Give the data again in full. Keep every line the same.

· · · · · · ·

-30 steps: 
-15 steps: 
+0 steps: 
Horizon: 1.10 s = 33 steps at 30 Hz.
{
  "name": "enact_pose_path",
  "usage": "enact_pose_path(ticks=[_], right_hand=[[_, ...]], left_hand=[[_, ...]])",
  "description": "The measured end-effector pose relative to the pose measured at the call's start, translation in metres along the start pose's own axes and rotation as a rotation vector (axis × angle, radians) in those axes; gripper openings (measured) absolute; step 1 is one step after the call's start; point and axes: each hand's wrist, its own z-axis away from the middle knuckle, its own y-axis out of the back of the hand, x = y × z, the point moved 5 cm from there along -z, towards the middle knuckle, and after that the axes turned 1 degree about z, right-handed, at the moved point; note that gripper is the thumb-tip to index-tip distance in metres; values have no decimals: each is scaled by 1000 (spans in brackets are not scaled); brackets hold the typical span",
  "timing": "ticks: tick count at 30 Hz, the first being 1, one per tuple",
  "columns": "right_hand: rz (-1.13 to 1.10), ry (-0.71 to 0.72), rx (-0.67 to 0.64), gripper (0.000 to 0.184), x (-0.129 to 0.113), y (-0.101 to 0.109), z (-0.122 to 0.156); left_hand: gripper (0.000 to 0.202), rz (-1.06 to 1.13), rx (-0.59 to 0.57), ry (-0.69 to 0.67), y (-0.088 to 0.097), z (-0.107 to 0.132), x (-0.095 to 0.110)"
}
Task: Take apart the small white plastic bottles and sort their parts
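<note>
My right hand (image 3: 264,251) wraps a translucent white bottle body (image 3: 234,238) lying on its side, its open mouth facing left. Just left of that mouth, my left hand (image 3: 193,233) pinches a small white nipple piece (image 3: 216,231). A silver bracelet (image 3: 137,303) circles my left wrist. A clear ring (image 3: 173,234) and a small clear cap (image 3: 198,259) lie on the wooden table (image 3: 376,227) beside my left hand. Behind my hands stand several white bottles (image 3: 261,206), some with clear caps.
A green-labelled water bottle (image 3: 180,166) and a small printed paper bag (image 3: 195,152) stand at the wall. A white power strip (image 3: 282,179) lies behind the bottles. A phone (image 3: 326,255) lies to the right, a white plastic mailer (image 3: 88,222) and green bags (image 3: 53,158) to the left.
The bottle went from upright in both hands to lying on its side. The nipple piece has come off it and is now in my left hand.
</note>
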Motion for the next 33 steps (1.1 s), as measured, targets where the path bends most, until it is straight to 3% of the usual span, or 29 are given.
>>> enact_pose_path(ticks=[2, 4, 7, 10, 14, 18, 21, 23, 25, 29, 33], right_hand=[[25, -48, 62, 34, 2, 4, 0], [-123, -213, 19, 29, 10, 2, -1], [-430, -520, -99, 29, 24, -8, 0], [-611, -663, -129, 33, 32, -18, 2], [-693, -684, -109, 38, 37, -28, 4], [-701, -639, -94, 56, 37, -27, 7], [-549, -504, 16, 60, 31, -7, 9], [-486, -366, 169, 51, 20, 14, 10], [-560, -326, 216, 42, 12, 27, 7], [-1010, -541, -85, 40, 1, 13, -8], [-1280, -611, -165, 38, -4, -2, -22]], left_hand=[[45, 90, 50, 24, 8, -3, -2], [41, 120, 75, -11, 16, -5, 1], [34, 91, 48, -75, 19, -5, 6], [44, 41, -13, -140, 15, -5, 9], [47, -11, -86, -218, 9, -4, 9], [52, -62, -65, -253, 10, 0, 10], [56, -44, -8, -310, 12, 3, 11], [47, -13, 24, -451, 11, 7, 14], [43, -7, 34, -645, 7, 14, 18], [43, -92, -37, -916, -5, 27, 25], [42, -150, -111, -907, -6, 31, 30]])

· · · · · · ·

**Answer for the task**
-30 steps: 
-15 steps: 
+0 steps: 
Horizon: 1.10 s = 33 steps at 30 Hz.
{
  "name": "enact_pose_path",
  "usage": "enact_pose_path(ticks=[_], right_hand=[[_, ...]], left_hand=[[_, ...]])",
  "description": "The measured end-effector pose relative to the pose measured at the call's start, translation in metres along the start pose's own axes and rotation as a rotation vector (axis × angle, radians) in those axes; gripper openings (measured) absolute; step 1 is one step after the call's start; point and axes: each hand's wrist, its own z-axis away from the middle knuckle, its own y-axis out of the back of the hand, x = y × z, the point moved 5 cm from there along -z, towards the middle knuckle, and after that the axes turned 1 degree about z, right-handed, at the moved point; note that gripper is the thumb-tip to index-tip distance in metres; values have no decimals: each is scaled by 1000 (spans in brackets are not scaled); brackets hold the typical span",
  "timing": "ticks: tick count at 30 Hz, the first being 1, one per tuple",
  "columns": "right_hand: rz (-1.13 to 1.10), ry (-0.71 to 0.72), rx (-0.67 to 0.64), gripper (0.000 to 0.184), x (-0.129 to 0.113), y (-0.101 to 0.109), z (-0.122 to 0.156); left_hand: gripper (0.000 to 0.202), rz (-1.06 to 1.13), rx (-0.59 to 0.57), ry (-0.69 to 0.67), y (-0.088 to 0.097), z (-0.107 to 0.132), x (-0.095 to 0.110)"
}
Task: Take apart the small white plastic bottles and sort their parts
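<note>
My right hand (image 3: 264,251) wraps a translucent white bottle body (image 3: 234,238) lying on its side, its open mouth facing left. Just left of that mouth, my left hand (image 3: 193,233) pinches a small white nipple piece (image 3: 216,231). A silver bracelet (image 3: 137,303) circles my left wrist. A clear ring (image 3: 173,234) and a small clear cap (image 3: 198,259) lie on the wooden table (image 3: 376,227) beside my left hand. Behind my hands stand several white bottles (image 3: 261,206), some with clear caps.
A green-labelled water bottle (image 3: 180,166) and a small printed paper bag (image 3: 195,152) stand at the wall. A white power strip (image 3: 282,179) lies behind the bottles. A phone (image 3: 326,255) lies to the right, a white plastic mailer (image 3: 88,222) and green bags (image 3: 53,158) to the left.
The bottle went from upright in both hands to lying on its side. The nipple piece has come off it and is now in my left hand.
</note>
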Motion for the next 33 steps (1.1 s), as measured, targets where the path bends most, until it is straight to 3% of the usual span, or 29 are given.
>>> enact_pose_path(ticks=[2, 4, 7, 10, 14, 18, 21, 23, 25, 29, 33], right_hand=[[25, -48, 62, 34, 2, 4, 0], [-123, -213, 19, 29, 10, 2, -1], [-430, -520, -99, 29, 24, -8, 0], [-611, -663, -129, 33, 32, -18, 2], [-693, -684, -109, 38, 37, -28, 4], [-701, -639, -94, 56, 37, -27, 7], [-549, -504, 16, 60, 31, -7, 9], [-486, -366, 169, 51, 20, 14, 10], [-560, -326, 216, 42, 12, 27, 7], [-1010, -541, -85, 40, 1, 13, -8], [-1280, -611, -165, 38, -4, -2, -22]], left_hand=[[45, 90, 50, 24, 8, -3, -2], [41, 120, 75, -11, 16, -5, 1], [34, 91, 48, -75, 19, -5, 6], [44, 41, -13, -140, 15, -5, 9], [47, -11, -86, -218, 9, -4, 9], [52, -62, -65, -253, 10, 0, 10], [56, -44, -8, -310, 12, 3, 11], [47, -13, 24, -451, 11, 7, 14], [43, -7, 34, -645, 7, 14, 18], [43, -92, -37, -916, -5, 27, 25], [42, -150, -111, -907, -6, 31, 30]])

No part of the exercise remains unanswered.